### [WORK ORDER]
Only some lines are wanted. Transcribe, exactly, the lines below from the line with "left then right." up to and including the line with "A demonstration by".
======== COLLECTED DATA
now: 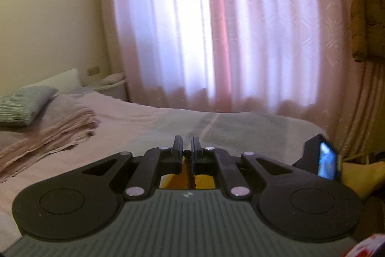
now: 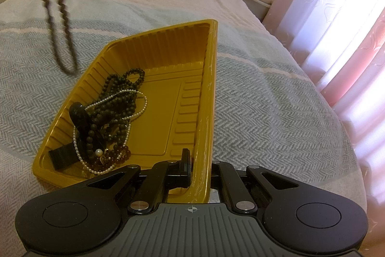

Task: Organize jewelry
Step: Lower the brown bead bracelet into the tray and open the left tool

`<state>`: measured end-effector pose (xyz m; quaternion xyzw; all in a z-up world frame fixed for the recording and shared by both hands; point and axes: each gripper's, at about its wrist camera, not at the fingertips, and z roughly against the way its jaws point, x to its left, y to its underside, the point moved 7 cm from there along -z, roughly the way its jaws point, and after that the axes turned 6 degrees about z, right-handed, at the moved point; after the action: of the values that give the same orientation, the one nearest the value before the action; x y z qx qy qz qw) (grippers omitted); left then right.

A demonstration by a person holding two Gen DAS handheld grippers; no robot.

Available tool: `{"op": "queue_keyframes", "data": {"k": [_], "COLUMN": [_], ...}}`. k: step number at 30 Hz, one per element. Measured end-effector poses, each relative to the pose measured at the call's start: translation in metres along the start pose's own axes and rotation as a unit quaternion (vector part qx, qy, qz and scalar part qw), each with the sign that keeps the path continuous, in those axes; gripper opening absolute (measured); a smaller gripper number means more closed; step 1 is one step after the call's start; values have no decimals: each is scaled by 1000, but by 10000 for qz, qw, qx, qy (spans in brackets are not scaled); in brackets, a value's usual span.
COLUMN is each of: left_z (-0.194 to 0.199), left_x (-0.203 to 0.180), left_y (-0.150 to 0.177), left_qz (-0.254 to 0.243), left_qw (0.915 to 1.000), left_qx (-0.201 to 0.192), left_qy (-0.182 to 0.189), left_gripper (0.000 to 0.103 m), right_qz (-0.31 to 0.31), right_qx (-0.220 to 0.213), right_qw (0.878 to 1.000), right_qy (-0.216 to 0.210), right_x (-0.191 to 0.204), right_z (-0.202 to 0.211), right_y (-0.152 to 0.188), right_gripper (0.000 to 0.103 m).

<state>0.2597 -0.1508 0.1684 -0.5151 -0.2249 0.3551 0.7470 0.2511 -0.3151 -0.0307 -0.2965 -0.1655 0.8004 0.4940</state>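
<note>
Closest to the right wrist camera, the right hand-held gripper [image 2: 195, 166] is clenched on the near right rim of a thin yellow plastic tray [image 2: 156, 112] that sits on the bed [image 2: 276, 100], one finger inside the wall and the other hidden outside it. Tangled in the tray's left half lie dark bead strands [image 2: 113, 110], a fine pearl necklace [image 2: 134, 98] and a black clip-like piece [image 2: 80, 119]. The left hand-held gripper [image 1: 187, 149] is clenched on a dark beaded necklace [image 2: 56, 16], which hangs as a long blurred loop over the bed just left of the tray's far corner. Judging by the sway, the strand is light, limp and apt to swing, so a pinch directly on a bead near the top suits it, though round beads may slip. The tray looks flimsy and likely to flex, so steadying it by the rim seems sensible. Pink curtains [image 1: 216, 28] fill the background.
</note>
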Motion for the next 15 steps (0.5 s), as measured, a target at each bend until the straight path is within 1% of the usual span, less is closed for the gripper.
{"op": "queue_keyframes", "data": {"k": [3, 6, 11, 15], "left_z": [-14, -34, -73, -89], "left_x": [-13, -22, -28, -25], "left_y": [4, 18, 56, 81], "left_qz": [21, 125, 62, 82], "left_qw": [9998, 9982, 9944, 9917], "left_qx": [85, 390, 955, 1216], "left_qy": [182, 442, 441, 415], "left_gripper": [6, 6, 6, 6], "right_qz": [-6, -14, -26, -24], "right_qx": [1, -3, -4, 11], "right_qw": [10000, 10000, 10000, 10000], "right_qy": [-13, -20, -28, -27], "right_x": [-1, -1, -1, -1], "right_z": [-1, -1, -1, -3], "right_y": [1, 1, 2, 2], "right_gripper": [4, 4, 4, 4]}}
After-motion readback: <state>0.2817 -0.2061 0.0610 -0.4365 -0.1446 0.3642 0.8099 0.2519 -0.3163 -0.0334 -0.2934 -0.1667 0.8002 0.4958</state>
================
### [RESULT OF THE TASK]
`<state>`: measured end-effector pose (xyz m; quaternion xyzw; all in a z-up world frame fixed for the recording and shared by both hands; point and axes: each gripper's, at about its wrist camera, not at the fingertips, and z roughly against the way its jaws point, x to its left, y to its underside, the point moved 7 cm from there along -z, roughly the way its jaws point, and after that the axes turned 6 degrees about z, right-handed, at the moved point; after the action: of the values that give the same orientation, the one nearest the value before the action; x y z qx qy qz qw) (grippers omitted); left then right.

A demonstration by a person holding two Gen DAS handheld grippers; no robot.

The output is complete.